Cosa succede quando un grigio burocrate incontra il magico – il diverso – in tutto il suo assurdo potere?

Ora, là fuori ci sono romanzi sicuramente meno didascalici che intendono raccontarci il potere dell’ascolto e dell’incontro, il valore fondamentale che anima la necessità di comprendere quello che non conosciamo prima di respingerlo, odiarlo, ostracizzarlo e cancellarlo. Uscito per gli Oscar Mondadori nella traduzione di Benedetta Gallo, La casa sul mare celeste allarga l’approccio queer – forse rendendogli le vaste applicazioni rappresentative che davvero incarna – per farci riflettere in maniera sfaccettata sulla non conformità – fisica, comportamentale, psicologica, anagrafica e morale, se con “morale” intendiamo quello che una massa compatta e allineata alla struttura di potere vigente ritiene lecito, rassicurante e legittimato a esistere.
Ecco, la fuori ci sarà sicuramente qualcuno che raggiunge obiettivi similari avvalendosi di metodi meno “spiegottosi”, ma è anche probabile che il contesto in cui ci muoviamo possa beneficiare degli spiegotti e di una storia che con semplicità, accessibilità e molto calore illustra un messaggio basilare che sembra non essere ancora del tutto passato.
Nemmeno troppo tangenzialmente, poi, è una storia che cerca anche di farci riflettere sul peso enorme della responsabilità individuale, sul potere che ogni granellino di sabbia potenzialmente può esercitare, per quanto insignificante si ritenga.

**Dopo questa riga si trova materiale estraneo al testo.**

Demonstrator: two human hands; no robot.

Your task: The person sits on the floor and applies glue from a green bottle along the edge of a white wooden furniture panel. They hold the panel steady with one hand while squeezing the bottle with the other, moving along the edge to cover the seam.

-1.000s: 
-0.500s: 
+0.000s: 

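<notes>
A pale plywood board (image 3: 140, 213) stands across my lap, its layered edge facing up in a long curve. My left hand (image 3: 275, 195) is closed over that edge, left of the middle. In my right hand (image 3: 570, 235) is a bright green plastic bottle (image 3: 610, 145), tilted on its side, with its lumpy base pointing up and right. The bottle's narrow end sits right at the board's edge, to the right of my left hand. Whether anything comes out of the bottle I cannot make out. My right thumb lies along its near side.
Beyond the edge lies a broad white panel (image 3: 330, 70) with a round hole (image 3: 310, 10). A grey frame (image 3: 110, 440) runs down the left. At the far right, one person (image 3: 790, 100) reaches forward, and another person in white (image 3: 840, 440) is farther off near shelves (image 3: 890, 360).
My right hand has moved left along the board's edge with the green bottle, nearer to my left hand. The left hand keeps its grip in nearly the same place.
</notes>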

È una storia che sì, ci esorta anche a smettere di sussistere e a iniziare a vivere, ma la sincera contentezza che ti viene spontaneo provare per il personaggi – per quanto tanti, specialmente i bambini, siano sbozzati su un canovaccio che resta un po’ sempre il medesimo – compensa il rischio della stucchevolezza.

Insomma, è un romanzo appetibile per un pubblico assai trasversale – gioventù compresa… anzi, gioventù in primis – che, per quanto ricordi altro che già possiamo aver letto (Miss Peregrine, tanto per dirne una) resta un piccolo faro di pace e sudatissima armonia, senza tralasciare le molte oscurità e le innumerevoli lotte quotidiane che ogni “disallineato” o “disallineata” ben conosce. Ancora adesso. Ancora oggi.
Il fantastico è sempre stato una potente macchina di metafore per riflettere su chi siamo e sulla traiettoria che potrebbe assumere il nostro futuro. E di chi mai dovrebbe essere questo futuro, se non di tutt*?